■ Task:
Below are lines of data; restate word for word those running from the line containing "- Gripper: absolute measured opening" to the line containing "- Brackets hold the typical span", inclusive, and no others.
[Data excerpt Boundary: Start]
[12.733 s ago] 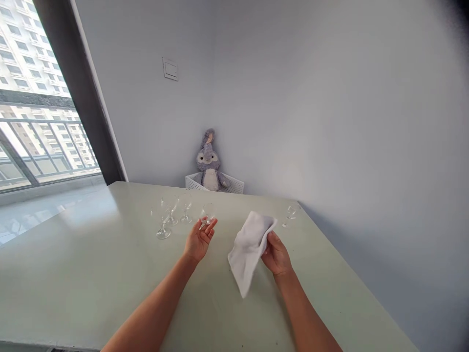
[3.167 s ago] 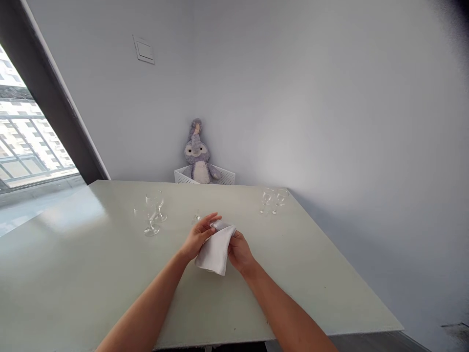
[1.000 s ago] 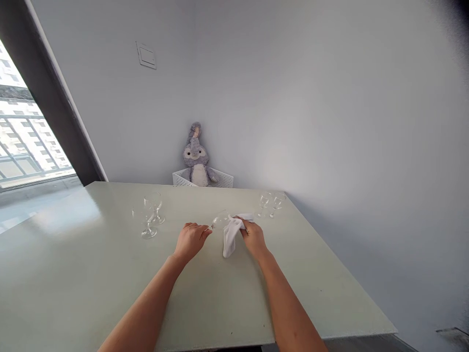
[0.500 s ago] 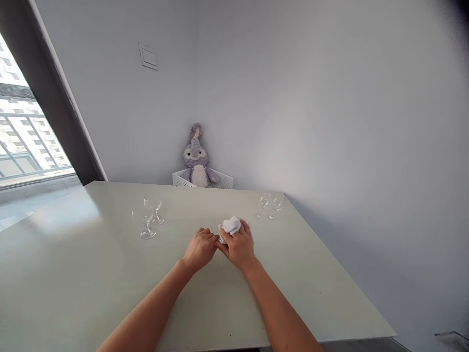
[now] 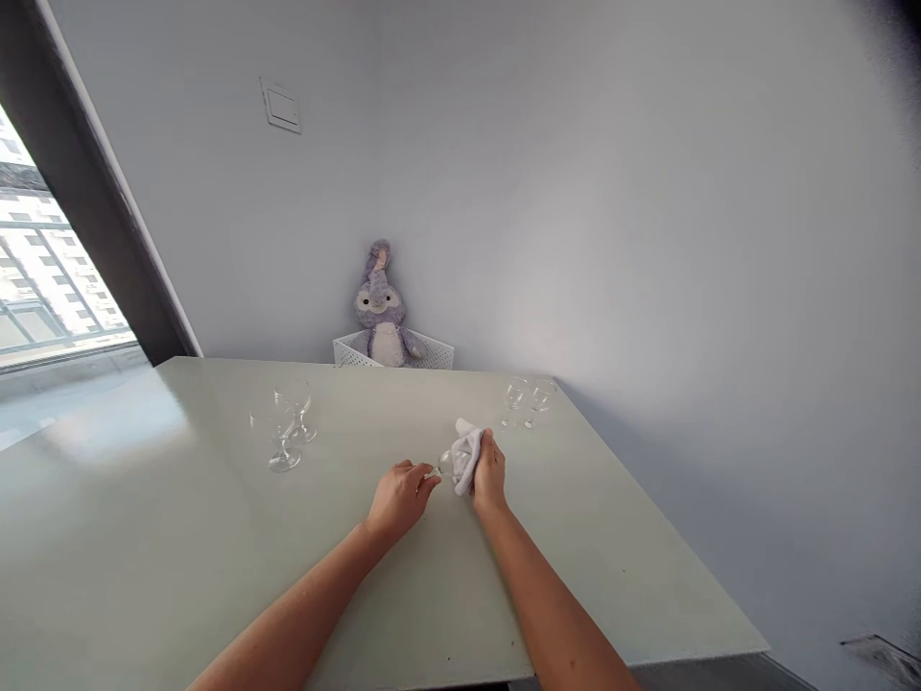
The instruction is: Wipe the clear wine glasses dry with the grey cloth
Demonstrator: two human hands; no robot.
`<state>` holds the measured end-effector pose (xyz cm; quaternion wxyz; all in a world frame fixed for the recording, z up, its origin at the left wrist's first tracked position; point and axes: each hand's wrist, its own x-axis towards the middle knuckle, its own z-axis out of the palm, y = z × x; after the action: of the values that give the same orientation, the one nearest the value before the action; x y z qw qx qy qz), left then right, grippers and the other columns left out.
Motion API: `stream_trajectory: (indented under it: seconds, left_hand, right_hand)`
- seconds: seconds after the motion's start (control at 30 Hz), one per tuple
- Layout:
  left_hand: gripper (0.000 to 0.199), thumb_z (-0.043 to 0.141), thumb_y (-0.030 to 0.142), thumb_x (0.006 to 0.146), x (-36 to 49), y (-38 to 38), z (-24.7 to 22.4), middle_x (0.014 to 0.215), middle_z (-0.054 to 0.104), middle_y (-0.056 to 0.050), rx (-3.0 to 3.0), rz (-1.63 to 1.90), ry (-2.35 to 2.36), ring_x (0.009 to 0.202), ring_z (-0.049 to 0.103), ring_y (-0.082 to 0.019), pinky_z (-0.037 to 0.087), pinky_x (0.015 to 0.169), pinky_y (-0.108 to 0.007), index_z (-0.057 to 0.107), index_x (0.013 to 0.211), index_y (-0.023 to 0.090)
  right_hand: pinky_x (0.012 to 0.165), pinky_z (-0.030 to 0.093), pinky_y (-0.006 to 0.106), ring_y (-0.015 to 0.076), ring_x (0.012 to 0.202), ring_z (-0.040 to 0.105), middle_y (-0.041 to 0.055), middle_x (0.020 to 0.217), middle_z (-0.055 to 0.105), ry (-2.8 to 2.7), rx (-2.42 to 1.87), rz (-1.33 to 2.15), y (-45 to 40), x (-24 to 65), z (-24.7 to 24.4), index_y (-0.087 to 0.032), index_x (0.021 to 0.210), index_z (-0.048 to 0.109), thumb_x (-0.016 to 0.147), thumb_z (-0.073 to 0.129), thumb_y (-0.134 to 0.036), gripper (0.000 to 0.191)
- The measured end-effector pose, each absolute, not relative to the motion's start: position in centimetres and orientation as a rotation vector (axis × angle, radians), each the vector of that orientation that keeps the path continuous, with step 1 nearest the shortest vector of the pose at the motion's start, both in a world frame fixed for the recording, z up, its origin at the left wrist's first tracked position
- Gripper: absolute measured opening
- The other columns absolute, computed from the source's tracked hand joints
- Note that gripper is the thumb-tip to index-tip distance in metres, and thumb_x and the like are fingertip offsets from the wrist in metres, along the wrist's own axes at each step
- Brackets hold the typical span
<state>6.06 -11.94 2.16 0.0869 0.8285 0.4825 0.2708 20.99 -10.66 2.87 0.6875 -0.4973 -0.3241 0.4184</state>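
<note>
Near the middle of the table, my left hand [image 5: 401, 496] is closed on the stem end of a small wine glass [image 5: 446, 464]. The glass is tipped on its side, its bowl pointing right. My right hand [image 5: 490, 474] holds a white cloth [image 5: 466, 459] against the rim end of the bowl. The cloth covers part of the glass, and my left fingers hide its foot.
Two stemmed glasses [image 5: 284, 451] stand on the left of the pale table [image 5: 216, 537]. Two more glasses [image 5: 515, 398] stand near the far right corner. Behind the table's far edge, a plush rabbit [image 5: 386, 336] sits in a white basket [image 5: 436, 353], close to the walls.
My right hand has turned and shifted slightly right with the cloth, away from my left hand. The bowl of the glass now shows between them. The view has shifted slightly.
</note>
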Motion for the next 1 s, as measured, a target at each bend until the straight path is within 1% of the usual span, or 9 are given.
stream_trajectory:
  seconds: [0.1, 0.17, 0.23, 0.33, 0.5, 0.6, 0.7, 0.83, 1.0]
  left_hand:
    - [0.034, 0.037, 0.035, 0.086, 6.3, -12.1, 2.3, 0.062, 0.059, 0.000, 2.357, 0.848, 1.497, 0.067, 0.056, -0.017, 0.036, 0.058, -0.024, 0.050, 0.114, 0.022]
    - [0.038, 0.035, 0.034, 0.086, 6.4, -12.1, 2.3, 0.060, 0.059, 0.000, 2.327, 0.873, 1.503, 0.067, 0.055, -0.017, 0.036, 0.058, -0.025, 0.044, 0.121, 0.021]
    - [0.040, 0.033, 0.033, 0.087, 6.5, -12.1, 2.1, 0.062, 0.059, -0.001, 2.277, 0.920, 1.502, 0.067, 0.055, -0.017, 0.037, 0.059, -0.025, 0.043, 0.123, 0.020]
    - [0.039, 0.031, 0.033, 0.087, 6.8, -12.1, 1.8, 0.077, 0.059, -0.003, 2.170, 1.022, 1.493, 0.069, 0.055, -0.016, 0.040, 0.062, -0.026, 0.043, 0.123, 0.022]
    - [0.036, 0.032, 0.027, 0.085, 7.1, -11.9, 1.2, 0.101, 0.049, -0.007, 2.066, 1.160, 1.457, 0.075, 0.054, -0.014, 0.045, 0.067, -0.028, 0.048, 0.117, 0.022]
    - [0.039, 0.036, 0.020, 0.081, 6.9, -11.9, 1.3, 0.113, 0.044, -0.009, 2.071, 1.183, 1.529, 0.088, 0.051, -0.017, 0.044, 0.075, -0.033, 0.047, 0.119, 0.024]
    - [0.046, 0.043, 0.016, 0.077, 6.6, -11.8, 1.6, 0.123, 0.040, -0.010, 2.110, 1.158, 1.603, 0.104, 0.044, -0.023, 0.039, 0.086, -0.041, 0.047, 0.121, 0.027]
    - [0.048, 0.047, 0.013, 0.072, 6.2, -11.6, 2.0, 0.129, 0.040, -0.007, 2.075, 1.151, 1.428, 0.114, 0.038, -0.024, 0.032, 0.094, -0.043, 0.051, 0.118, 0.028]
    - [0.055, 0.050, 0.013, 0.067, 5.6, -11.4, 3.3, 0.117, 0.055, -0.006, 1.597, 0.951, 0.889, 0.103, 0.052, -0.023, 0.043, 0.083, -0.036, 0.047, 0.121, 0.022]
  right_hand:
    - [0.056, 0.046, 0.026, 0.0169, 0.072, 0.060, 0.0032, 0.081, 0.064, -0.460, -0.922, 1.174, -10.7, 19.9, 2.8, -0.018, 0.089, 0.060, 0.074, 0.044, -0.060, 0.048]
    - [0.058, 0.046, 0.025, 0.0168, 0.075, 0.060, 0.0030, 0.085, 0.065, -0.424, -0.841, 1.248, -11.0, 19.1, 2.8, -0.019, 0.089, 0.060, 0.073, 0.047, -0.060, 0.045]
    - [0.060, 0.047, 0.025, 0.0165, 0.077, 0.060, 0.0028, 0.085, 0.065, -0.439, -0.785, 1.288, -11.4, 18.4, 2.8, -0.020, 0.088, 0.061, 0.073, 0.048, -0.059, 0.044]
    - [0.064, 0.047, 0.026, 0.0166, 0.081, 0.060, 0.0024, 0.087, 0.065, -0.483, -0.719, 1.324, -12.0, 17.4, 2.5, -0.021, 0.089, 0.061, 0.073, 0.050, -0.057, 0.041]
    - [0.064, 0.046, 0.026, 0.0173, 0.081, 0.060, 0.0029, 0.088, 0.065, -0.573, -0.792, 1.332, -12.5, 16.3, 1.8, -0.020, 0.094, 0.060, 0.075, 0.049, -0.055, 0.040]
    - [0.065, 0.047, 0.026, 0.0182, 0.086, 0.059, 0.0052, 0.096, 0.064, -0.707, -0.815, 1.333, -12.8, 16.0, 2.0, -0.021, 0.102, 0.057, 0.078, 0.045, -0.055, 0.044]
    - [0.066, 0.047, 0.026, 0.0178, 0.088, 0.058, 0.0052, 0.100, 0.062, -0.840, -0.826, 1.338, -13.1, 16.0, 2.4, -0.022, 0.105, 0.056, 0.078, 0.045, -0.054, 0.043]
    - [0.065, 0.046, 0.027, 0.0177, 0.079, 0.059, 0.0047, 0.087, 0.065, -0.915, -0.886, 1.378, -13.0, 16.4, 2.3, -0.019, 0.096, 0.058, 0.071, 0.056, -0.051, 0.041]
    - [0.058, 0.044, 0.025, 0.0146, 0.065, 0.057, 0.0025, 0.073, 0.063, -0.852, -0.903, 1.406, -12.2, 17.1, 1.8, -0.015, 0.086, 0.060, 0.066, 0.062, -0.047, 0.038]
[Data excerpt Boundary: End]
■ Exercise answer:
- Gripper: absolute measured opening
- The other columns absolute, computed from the source's tracked hand joints
- Note that gripper is the thumb-tip to index-tip distance in metres, and thumb_x and the like are fingertip offsets from the wrist in metres, along the wrist's own axes at each step
- Brackets hold the typical span

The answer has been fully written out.